__WHAT YOU ARE ASKED TO DO__: Report back every line below that carries the word "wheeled".

__EXCERPTED RECORDS__:

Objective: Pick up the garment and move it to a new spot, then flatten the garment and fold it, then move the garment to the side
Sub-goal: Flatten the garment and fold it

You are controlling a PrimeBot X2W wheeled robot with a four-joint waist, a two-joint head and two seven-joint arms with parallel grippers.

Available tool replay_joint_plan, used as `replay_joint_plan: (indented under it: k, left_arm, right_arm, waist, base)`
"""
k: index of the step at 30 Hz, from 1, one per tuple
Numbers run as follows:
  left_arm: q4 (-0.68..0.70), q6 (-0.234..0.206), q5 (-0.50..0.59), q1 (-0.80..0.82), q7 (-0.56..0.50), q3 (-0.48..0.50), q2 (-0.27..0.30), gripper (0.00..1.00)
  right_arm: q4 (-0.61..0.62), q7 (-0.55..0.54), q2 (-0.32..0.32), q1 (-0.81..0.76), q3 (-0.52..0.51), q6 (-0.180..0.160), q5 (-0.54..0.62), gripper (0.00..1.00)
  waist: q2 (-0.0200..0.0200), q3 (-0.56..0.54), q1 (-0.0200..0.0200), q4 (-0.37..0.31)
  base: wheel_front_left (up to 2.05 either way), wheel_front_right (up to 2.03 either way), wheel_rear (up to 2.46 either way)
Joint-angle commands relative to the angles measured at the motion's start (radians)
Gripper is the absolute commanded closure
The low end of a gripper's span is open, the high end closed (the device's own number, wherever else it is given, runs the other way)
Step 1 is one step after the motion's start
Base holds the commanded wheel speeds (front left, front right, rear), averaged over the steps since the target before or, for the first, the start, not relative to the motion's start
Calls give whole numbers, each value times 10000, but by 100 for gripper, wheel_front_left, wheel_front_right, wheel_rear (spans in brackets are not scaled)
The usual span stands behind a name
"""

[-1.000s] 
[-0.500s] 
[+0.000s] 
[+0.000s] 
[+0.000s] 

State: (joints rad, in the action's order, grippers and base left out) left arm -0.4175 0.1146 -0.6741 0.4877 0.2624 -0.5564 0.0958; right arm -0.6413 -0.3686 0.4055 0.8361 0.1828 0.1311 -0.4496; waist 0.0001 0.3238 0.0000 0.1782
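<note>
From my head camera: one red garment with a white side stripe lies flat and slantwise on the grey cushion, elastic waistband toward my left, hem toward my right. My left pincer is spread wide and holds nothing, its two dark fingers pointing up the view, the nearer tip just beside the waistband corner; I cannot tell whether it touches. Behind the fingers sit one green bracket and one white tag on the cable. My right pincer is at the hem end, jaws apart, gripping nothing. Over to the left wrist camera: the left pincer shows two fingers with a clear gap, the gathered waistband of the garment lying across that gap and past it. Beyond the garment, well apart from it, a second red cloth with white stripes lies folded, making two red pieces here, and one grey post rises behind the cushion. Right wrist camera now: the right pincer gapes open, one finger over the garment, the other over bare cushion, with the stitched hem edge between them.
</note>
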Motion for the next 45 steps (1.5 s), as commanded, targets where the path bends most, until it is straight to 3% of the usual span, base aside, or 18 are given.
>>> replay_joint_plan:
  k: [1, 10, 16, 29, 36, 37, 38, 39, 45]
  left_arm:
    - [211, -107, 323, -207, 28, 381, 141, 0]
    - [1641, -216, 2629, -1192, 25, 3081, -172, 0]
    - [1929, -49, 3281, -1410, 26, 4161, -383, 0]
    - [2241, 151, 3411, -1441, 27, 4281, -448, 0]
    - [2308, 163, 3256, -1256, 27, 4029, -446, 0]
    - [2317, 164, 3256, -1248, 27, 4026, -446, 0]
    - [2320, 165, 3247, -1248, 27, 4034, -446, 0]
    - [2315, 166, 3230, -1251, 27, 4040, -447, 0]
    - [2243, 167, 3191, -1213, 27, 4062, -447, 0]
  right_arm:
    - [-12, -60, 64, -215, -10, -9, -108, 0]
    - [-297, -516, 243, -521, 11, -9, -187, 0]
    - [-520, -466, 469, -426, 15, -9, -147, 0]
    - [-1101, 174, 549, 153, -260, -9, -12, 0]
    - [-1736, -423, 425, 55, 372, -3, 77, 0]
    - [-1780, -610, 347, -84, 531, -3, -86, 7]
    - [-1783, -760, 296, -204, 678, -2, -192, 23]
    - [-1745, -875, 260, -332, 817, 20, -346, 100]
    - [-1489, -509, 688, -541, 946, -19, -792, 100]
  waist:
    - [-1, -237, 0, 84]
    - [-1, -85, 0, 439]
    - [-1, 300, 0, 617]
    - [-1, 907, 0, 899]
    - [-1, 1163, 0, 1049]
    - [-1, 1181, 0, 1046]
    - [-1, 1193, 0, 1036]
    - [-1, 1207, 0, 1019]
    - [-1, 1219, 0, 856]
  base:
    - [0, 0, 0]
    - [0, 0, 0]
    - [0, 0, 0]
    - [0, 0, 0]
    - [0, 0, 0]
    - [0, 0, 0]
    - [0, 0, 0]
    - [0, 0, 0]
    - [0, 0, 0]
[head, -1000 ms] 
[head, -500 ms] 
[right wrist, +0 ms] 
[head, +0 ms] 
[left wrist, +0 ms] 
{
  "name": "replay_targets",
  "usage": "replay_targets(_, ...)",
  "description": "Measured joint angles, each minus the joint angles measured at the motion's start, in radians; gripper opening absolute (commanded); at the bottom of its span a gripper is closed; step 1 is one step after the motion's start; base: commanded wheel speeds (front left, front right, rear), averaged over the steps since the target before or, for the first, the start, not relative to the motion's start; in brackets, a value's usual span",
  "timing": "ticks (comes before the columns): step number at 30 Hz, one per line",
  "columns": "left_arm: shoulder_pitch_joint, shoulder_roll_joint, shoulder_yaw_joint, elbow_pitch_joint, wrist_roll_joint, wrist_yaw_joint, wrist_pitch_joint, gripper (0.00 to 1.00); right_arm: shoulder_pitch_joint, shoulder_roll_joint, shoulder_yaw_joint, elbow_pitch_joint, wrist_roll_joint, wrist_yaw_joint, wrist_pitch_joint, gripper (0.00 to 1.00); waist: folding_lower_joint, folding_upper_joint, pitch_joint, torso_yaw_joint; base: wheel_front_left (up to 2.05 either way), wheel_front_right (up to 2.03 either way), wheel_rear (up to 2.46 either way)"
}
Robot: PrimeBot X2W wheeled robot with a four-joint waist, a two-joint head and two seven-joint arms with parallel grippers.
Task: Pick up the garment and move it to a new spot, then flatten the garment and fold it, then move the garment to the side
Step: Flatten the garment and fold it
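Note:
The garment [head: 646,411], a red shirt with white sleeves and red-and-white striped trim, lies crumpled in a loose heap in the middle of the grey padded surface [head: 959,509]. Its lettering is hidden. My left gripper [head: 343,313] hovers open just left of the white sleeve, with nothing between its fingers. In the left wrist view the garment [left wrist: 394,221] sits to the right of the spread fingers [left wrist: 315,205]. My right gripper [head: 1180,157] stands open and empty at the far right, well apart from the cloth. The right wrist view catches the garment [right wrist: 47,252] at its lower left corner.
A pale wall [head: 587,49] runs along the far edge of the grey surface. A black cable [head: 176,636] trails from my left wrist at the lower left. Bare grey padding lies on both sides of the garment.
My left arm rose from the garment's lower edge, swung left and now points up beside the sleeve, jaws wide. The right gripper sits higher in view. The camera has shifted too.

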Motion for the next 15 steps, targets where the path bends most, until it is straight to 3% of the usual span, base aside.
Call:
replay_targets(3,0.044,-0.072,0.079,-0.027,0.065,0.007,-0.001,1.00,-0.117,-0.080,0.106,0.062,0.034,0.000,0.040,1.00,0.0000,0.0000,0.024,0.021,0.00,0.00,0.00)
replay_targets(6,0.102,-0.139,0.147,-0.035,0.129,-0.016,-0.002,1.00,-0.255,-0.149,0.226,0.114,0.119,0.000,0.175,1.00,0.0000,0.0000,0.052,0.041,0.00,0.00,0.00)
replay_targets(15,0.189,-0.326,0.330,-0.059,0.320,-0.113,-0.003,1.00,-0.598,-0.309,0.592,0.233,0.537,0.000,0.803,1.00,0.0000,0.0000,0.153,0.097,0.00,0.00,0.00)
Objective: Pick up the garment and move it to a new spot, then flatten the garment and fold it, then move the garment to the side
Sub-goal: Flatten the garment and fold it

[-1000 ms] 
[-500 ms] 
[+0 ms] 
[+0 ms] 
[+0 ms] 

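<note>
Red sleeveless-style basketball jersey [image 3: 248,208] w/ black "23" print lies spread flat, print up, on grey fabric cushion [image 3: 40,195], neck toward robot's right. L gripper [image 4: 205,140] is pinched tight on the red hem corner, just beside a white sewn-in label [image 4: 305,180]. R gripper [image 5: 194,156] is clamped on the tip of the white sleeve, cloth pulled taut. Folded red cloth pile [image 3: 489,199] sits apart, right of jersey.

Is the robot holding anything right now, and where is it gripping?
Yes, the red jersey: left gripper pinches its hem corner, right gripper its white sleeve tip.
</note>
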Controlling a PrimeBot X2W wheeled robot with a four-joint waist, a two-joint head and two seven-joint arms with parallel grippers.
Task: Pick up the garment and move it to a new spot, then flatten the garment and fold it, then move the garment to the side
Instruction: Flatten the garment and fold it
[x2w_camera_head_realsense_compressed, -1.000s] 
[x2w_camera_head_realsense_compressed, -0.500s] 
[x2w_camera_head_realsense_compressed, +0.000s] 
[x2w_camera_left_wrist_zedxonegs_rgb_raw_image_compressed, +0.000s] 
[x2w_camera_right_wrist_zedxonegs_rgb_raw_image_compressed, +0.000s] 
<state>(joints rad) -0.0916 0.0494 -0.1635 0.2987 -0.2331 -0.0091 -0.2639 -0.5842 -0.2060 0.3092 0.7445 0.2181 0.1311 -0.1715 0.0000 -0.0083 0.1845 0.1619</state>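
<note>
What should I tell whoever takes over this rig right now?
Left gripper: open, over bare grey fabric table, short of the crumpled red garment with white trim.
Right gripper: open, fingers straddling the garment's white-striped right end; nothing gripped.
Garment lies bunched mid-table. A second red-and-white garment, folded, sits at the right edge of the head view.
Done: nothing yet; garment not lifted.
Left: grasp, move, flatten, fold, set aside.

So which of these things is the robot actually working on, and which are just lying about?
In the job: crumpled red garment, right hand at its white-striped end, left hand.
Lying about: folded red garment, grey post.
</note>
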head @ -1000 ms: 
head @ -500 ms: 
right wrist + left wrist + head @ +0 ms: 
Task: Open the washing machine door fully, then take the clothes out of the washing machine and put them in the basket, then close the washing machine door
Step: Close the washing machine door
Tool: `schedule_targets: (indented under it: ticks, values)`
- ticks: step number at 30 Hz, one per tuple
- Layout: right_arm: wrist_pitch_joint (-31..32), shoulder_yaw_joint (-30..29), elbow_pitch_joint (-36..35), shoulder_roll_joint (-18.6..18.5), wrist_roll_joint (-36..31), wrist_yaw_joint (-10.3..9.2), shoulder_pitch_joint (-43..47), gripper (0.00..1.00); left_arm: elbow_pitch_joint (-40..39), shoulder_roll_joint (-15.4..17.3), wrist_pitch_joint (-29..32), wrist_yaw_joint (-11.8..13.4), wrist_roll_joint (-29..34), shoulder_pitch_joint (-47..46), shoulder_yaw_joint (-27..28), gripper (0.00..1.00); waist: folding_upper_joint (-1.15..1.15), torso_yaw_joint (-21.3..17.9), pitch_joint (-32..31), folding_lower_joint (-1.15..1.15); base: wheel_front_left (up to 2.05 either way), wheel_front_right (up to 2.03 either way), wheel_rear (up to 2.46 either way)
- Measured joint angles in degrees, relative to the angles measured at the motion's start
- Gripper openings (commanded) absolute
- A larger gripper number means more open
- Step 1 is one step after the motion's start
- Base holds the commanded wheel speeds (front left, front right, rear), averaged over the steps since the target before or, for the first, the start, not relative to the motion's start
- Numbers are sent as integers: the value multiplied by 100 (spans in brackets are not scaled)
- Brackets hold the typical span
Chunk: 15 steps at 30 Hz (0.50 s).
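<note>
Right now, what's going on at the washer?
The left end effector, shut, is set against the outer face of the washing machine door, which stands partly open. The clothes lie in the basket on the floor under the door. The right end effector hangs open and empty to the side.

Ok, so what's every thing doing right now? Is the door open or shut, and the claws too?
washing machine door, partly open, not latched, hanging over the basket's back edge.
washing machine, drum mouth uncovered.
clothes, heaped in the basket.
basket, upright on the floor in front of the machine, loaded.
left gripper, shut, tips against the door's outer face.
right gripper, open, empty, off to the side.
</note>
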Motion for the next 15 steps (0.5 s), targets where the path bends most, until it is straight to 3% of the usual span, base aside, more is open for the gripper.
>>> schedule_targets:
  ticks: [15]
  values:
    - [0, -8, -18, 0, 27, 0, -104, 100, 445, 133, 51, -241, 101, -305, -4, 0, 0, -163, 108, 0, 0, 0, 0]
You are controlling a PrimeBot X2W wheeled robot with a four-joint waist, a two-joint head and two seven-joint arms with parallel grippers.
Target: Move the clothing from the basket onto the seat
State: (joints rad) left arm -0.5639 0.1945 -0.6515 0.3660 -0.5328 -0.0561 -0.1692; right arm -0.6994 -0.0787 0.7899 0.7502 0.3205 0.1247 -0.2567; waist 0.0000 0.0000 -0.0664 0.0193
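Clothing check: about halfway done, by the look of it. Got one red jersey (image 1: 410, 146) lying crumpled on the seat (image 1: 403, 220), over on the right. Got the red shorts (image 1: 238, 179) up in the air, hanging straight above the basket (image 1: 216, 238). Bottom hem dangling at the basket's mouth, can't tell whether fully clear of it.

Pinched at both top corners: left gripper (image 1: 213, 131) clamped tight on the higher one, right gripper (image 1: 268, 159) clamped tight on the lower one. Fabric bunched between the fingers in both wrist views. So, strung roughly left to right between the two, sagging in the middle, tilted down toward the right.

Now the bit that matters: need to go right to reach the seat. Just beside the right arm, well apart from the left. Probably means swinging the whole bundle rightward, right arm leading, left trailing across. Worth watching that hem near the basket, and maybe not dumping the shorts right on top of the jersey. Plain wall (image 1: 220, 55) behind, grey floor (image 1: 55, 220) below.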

__ANSWER BELOW__:
You are controlling a PrimeBot X2W wheeled robot with a four-joint waist, a two-joint head and two seven-joint arms with parallel grippers.
Robot: PrimeBot X2W wheeled robot with a four-joint waist, a two-joint head and two seven-joint arms with parallel grippers.
Controlling a PrimeBot X2W wheeled robot with a four-joint waist, a two-joint head and two seven-joint arms with parallel grippers.
You are controlling a PrimeBot X2W wheeled robot with a four-joint waist, a two-joint head and two seven-joint arms with parallel grippers.

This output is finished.